### DIRECTIONS FOR THIS TASK
For the data below, transcribe the part that opens with the line containing "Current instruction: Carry" and closes with the line containing "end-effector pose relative", exactly and with no pictures.

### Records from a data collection
--- START ---
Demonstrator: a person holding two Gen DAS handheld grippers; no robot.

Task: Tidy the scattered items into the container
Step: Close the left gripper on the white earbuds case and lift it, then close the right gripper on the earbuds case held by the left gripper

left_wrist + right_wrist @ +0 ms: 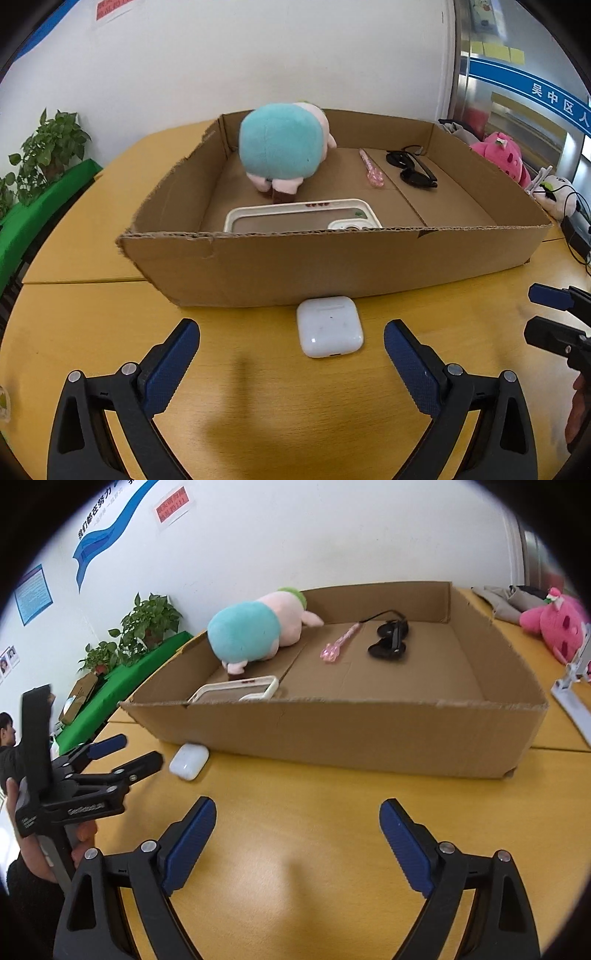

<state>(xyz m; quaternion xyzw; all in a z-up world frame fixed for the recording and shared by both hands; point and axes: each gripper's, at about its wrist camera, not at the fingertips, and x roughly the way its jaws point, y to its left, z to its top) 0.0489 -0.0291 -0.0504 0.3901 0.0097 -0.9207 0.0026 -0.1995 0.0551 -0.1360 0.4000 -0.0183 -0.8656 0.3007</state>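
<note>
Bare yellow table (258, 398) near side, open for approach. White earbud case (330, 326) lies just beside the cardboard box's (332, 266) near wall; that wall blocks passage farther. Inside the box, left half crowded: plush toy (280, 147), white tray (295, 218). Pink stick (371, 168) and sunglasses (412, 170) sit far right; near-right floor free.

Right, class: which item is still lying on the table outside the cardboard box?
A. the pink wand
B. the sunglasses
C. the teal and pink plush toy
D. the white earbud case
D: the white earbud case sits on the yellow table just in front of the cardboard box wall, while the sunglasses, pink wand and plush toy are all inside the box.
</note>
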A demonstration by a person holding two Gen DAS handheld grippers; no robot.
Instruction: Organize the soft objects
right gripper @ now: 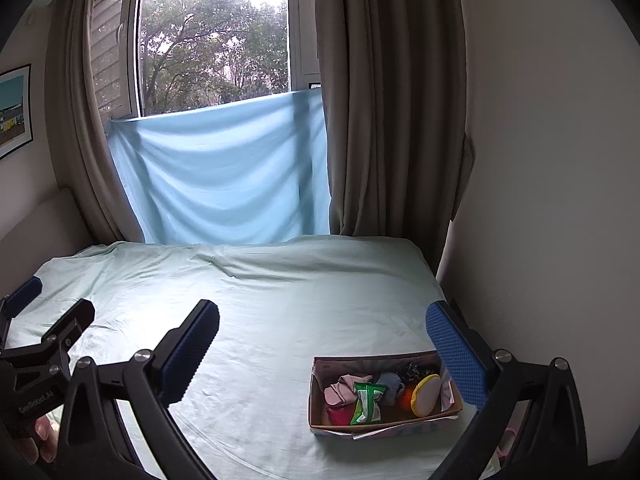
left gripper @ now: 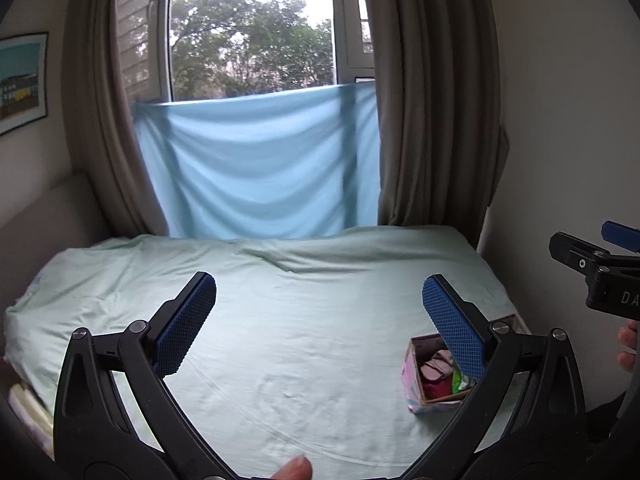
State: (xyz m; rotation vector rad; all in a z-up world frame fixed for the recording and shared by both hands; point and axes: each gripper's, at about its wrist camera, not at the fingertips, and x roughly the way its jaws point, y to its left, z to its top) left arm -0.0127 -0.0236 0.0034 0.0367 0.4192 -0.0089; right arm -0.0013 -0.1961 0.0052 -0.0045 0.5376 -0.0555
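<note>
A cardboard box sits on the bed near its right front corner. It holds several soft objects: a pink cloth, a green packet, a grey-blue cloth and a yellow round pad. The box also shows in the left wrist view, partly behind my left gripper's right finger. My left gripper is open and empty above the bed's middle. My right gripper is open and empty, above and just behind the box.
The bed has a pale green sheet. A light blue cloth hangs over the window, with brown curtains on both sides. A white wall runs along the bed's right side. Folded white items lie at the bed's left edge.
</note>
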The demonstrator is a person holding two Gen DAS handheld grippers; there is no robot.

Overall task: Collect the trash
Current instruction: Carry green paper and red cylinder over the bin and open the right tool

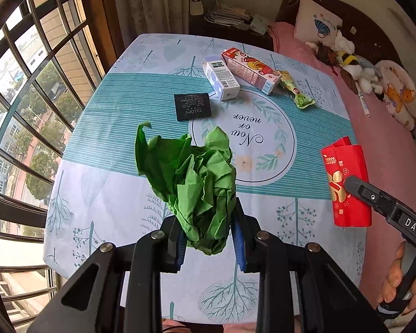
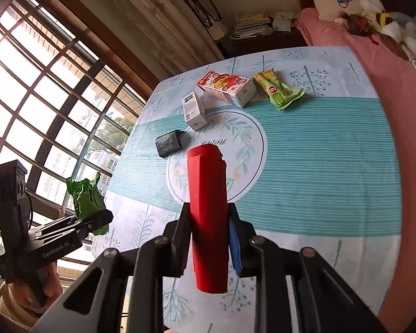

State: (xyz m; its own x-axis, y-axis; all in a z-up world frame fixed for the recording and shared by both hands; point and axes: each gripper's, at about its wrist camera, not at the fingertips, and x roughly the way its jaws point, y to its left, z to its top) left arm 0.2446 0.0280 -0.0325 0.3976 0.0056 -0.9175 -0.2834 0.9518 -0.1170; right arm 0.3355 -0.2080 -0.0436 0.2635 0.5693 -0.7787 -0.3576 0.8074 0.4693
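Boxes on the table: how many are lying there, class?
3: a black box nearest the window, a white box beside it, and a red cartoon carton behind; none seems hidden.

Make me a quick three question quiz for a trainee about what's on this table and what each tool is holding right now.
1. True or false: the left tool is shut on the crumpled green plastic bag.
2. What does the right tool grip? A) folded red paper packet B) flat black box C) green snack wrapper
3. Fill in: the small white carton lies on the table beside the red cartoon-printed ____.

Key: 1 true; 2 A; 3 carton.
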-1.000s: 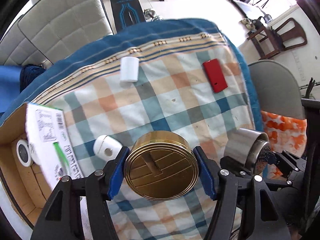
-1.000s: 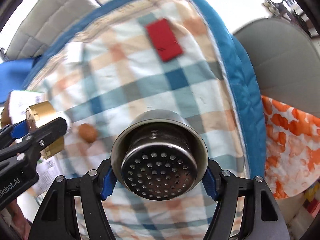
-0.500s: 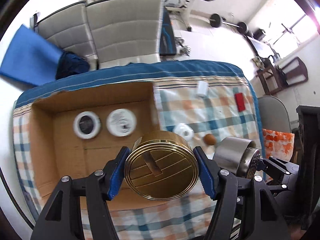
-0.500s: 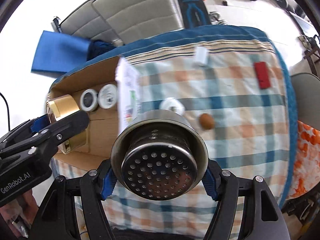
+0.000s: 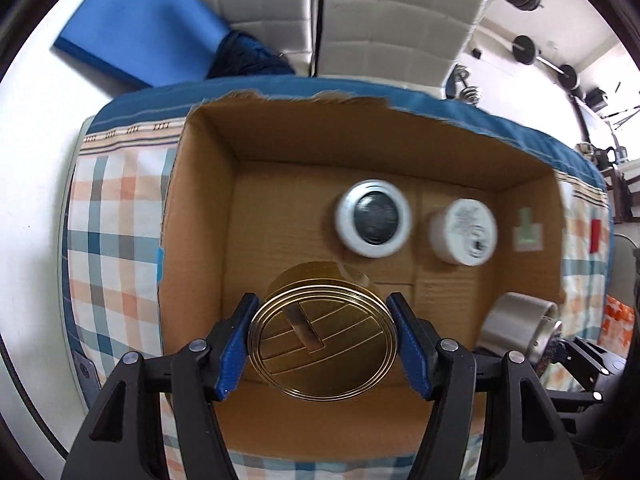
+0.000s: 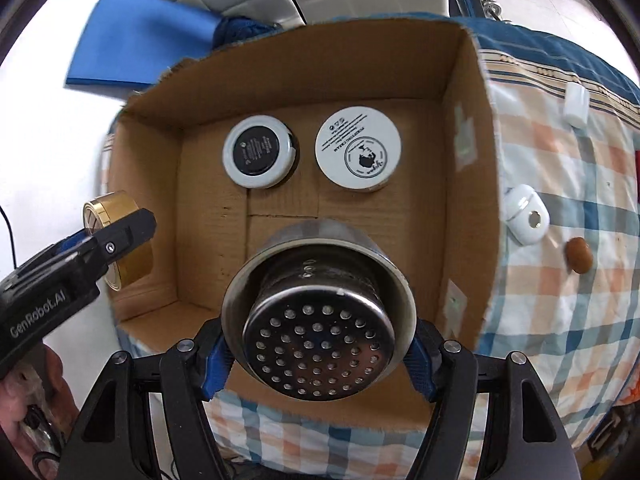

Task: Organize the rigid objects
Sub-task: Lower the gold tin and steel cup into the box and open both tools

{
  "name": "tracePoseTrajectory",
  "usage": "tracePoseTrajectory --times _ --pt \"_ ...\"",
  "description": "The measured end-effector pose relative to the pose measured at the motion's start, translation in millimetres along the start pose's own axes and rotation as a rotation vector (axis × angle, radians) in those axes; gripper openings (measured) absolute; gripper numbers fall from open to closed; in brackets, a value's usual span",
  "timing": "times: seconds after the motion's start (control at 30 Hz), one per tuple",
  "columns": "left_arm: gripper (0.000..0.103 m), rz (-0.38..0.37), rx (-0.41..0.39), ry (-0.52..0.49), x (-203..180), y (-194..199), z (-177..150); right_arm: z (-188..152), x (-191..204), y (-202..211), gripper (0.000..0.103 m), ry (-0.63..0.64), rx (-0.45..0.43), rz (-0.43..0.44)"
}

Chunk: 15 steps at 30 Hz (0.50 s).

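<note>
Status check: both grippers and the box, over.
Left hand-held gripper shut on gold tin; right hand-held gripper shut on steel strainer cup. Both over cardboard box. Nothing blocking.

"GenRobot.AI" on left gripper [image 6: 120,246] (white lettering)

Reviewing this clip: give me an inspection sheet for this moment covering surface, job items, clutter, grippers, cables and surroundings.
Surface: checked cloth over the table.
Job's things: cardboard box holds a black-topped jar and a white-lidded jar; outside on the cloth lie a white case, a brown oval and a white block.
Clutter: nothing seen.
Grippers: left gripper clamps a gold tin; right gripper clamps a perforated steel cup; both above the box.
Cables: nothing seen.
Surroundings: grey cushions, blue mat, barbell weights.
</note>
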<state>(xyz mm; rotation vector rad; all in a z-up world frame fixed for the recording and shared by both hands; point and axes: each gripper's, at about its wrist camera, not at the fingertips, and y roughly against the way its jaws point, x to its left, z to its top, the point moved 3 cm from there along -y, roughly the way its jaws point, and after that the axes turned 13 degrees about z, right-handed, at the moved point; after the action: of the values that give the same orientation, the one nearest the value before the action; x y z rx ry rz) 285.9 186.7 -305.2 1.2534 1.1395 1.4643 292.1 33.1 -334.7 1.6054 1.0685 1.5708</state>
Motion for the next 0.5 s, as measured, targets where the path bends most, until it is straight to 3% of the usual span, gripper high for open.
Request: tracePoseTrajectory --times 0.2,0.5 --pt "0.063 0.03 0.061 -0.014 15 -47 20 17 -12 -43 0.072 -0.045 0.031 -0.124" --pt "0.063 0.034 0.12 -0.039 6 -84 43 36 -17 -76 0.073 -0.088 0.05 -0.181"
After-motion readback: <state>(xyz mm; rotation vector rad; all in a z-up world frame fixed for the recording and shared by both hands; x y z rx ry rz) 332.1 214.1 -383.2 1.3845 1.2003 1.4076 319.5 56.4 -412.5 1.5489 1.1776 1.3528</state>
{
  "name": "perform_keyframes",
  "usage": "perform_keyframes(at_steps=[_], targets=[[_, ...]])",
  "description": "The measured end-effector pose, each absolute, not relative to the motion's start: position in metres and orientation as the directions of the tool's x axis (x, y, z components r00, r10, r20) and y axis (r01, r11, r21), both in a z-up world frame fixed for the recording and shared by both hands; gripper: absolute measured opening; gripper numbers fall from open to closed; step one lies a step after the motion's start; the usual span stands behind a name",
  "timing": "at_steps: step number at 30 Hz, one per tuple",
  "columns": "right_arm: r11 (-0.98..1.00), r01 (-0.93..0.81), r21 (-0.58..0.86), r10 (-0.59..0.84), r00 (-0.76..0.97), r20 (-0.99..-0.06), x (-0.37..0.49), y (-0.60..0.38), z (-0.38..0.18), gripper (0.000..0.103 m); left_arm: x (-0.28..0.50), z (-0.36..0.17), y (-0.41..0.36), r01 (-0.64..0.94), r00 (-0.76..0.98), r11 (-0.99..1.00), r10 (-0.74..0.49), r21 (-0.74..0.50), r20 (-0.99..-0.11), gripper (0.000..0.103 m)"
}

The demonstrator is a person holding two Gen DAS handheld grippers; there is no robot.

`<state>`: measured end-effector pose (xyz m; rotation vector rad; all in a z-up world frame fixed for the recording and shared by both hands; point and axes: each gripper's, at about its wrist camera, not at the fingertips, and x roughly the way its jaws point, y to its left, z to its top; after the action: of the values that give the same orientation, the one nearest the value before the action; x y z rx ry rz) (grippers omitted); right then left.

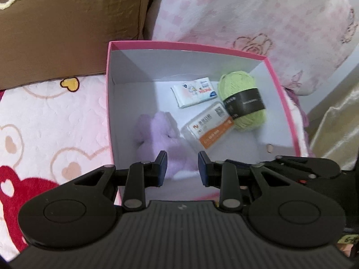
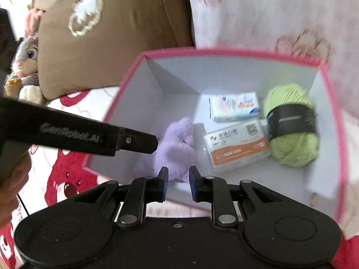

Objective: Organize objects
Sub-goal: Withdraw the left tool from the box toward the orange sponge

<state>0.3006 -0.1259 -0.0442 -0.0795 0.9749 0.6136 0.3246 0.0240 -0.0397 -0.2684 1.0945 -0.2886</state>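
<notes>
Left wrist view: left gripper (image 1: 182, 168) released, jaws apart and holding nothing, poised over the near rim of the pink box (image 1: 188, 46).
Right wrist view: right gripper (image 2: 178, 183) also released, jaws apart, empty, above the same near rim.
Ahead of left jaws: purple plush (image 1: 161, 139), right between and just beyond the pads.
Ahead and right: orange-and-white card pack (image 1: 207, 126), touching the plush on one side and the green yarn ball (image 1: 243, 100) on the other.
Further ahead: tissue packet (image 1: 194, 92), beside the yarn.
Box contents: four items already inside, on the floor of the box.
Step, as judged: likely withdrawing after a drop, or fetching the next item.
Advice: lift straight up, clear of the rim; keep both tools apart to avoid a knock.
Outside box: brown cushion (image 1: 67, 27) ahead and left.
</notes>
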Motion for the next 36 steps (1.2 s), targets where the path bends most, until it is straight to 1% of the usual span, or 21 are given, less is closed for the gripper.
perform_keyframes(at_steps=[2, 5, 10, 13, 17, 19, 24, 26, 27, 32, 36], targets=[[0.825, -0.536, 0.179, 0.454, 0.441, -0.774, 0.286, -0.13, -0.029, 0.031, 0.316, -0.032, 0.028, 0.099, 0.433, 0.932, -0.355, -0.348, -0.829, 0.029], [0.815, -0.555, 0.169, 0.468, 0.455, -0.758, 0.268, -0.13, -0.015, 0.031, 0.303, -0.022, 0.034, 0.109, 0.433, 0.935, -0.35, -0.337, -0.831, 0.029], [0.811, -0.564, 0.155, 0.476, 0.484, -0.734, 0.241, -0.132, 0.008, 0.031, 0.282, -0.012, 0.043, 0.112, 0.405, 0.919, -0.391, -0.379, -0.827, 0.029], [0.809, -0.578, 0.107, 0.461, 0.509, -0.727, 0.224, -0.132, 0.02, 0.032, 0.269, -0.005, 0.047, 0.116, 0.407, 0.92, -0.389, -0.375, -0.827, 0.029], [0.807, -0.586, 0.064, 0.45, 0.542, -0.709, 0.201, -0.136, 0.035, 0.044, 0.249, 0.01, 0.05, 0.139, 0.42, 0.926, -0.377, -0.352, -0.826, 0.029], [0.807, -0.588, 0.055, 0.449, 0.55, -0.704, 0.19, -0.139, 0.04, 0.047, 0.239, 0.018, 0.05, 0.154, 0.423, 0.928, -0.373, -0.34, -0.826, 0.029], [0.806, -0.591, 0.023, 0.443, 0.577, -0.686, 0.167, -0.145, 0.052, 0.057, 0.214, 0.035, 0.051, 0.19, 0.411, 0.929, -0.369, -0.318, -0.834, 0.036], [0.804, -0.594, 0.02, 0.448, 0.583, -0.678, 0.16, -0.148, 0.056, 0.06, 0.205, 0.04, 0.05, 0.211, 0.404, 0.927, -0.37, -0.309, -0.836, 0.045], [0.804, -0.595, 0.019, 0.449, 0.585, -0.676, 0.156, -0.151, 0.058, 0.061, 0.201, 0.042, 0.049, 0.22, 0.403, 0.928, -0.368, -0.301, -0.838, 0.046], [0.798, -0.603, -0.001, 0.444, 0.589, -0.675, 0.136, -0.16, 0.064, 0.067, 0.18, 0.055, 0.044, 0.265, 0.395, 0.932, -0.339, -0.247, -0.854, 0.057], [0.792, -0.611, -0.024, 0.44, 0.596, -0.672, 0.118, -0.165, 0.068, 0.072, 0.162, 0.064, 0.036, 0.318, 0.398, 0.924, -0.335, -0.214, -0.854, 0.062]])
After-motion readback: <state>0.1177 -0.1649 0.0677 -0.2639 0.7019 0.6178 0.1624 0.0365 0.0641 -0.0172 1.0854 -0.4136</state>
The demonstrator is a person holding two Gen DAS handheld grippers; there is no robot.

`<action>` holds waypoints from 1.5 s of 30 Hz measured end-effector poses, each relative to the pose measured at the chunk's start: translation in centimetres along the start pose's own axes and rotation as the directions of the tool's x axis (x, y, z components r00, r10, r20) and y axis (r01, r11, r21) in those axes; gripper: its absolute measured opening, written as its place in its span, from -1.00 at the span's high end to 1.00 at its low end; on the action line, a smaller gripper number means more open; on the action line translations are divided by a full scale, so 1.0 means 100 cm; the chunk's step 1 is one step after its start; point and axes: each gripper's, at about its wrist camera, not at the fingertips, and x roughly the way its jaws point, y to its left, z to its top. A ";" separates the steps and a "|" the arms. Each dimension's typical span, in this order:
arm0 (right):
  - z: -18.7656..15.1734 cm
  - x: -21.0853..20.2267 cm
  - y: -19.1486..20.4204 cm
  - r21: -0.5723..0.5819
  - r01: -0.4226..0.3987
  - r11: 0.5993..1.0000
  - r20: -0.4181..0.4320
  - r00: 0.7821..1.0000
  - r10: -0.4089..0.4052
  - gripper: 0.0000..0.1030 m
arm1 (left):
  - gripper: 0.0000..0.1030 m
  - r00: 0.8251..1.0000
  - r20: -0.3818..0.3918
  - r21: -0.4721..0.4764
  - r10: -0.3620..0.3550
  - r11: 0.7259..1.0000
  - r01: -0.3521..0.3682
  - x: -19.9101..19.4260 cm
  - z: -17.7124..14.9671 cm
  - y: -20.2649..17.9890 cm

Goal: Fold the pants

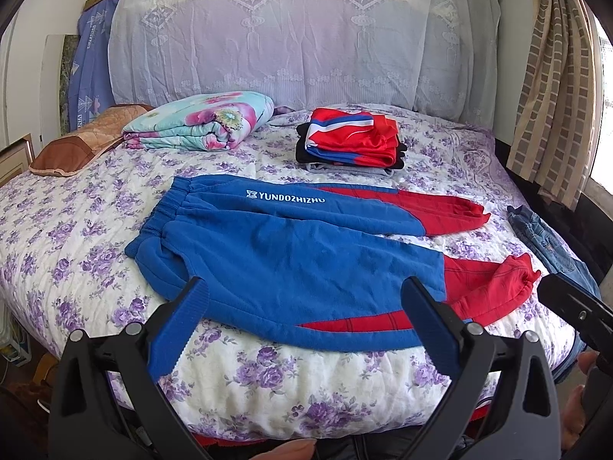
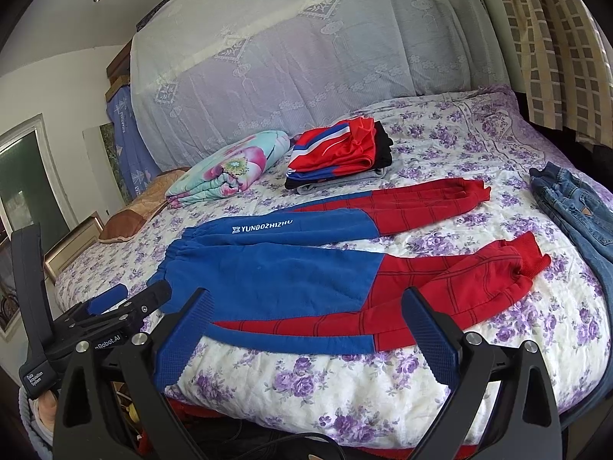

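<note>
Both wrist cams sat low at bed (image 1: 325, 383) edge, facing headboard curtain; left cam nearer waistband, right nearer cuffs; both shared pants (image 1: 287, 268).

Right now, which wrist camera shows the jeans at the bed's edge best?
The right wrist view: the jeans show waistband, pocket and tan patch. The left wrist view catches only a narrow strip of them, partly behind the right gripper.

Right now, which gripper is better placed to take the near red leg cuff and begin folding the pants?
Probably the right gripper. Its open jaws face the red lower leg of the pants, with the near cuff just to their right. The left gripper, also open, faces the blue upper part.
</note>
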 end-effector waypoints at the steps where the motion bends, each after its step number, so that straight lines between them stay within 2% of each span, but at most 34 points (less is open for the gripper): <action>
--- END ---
### PROBLEM SOLUTION
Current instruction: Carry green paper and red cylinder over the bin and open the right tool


State: (xyz m; its own x-axis, y-axis; all in a z-up world frame fixed for the recording and shared by both hands; point and axes: each gripper's, at about its wrist camera, not at the fingertips, and x roughly the way its jaws point, y to its left, z to its top) left arm 0.2446 0.0280 -0.0325 0.3976 0.0056 -0.9175 -0.2834 0.9518 -0.1170; right arm 0.3355 -0.2080 -0.0436 0.2635 0.5693 -0.7787 -0.3576 0.8074 0.4693
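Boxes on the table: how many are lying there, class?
3: a black box nearest the window, a white box beside it, and a red cartoon carton behind; none seems hidden.

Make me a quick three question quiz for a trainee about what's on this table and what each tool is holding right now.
1. True or false: the left tool is shut on the crumpled green plastic bag.
2. What does the right tool grip? A) folded red paper packet B) flat black box C) green snack wrapper
3. Fill in: the small white carton lies on the table beside the red cartoon-printed ____.

Key: 1 true; 2 A; 3 carton.
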-1.000s: 
-1.000s: 
-0.500s: 
-0.500s: 
+0.000s: 
+0.000s: 

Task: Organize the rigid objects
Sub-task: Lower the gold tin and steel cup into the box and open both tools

{
  "name": "tracePoseTrajectory",
  "usage": "tracePoseTrajectory --times _ --pt \"_ ...\"",
  "description": "The measured end-effector pose relative to the pose measured at the motion's start, translation in millimetres along the start pose's own axes and rotation as a rotation vector (axis × angle, radians) in those axes; gripper openings (measured) absolute; gripper numbers fall from open to closed; in brackets, a value's usual span",

The exercise has been carried out completely.